In the month before he was killed, Mr Love sustained injuries after being hit by shrapnel from an artillery shell.
His father said that incident did not dissuade him from resuming combat activities.
“He was adamant that his own personal mission wasn’t completed and when he was fit to return to the fight he would – consequently he did,” he said.
He said on October 9 he received a call from a soldier who had been fighting alongside his son to tell him he had been killed in action.
“It was the call I’d hoped I would never have to take, prayed I would never have to take and, to be honest with you, I actually tried to keep it to the back of my mind that it wasn’t going to happen,” he said.
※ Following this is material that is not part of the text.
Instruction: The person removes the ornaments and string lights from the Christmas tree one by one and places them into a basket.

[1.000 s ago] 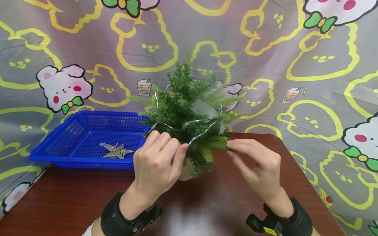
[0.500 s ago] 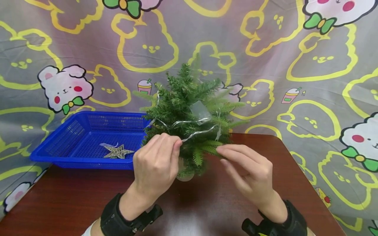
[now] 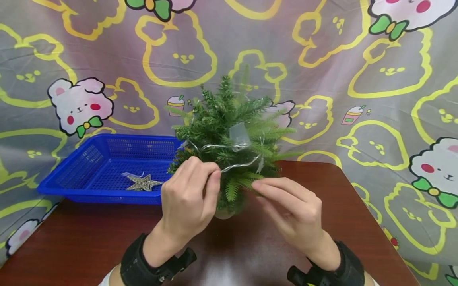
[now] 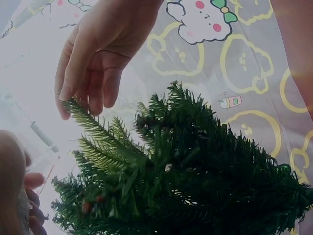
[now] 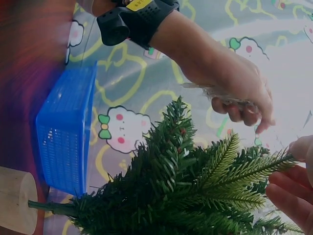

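Note:
A small artificial Christmas tree stands upright on a pale wooden base. A clear twisted fairy-light string is draped round it, and a translucent flat piece sits among the branches. My left hand has curled fingers and grips a bunched clear part of the string, mostly hidden by the fingers in the head view. My right hand pinches the tip of a lighter green branch between thumb and fingers, low on the tree's right side.
Behind the tree at left stands a blue perforated basket holding a glittery star ornament. All of it rests on a dark reddish-brown table. A patterned curtain hangs close behind and along the right side.
My right hand has moved left with the branch, and the tree has turned. The fairy-light string and translucent piece have shifted left with it. My left hand stays nearly in place.

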Motion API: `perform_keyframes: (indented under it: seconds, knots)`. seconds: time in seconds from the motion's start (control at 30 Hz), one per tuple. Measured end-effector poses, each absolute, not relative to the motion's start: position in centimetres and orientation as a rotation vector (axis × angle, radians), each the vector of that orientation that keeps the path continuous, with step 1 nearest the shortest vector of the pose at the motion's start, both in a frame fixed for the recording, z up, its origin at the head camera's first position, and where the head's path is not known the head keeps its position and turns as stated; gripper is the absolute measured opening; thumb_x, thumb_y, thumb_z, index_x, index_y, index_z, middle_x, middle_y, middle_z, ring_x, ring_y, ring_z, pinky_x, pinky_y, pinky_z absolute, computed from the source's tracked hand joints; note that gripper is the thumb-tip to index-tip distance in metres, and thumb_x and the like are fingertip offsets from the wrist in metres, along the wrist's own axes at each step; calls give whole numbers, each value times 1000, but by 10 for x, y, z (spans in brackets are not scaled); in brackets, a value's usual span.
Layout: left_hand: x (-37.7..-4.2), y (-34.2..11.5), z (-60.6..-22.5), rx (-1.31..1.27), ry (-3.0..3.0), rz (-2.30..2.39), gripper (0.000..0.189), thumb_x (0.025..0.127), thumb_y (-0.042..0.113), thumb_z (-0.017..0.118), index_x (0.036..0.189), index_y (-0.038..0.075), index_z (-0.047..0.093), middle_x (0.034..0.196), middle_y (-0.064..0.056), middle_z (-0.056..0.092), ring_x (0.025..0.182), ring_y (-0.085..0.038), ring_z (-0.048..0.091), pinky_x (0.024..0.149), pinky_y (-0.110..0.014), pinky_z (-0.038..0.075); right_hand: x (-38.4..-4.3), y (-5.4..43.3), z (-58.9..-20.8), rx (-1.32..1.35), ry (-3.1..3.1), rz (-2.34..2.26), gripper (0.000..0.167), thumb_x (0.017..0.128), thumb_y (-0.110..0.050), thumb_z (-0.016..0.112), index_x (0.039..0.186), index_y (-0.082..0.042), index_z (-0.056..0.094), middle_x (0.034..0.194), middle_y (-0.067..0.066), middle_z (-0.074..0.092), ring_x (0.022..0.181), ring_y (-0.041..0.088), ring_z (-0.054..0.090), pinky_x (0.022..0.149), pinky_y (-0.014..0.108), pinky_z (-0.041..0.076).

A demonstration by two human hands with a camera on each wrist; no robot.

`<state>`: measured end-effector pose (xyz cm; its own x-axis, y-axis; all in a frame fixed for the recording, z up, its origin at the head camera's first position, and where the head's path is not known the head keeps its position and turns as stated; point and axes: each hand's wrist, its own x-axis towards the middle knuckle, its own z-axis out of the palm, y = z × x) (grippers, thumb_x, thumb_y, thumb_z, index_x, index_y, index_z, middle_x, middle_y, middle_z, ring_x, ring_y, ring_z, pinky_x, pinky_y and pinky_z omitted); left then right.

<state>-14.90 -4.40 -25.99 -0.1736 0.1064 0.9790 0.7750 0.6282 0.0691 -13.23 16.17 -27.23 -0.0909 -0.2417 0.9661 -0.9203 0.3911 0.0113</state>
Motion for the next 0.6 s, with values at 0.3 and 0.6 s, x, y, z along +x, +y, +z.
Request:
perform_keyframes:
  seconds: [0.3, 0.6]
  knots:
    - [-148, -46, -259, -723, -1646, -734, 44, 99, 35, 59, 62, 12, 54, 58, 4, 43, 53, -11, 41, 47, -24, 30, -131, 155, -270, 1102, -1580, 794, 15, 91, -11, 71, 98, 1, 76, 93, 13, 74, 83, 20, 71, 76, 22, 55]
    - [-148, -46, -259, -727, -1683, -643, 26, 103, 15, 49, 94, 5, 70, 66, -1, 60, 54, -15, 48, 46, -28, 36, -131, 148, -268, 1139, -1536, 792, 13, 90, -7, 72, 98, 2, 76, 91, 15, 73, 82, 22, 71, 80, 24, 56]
“During his recovery, one of the things he did say to me was that, ‘I’m going back but I will see you at Christmas’ so there was a confidence in him that he would see it through to at least Christmas and we would see him again then, but it didn’t happen.”
He added: “I want him to be remembered that he did believe in what he did and despite the discomforts of battle, warfare; his determination to see it through, I want that to be his lasting legacy.
“He wanted to be remembered by a simple quote, ‘What we do in life echoes in eternity’, and that will echo with me.
“He was just a brave soul.”
The funeral service will take place at St Patrick’s Church in Derrygonnelly on Saturday.
The family hopes a memorial service will be held at Coventry Cathedral at a later date.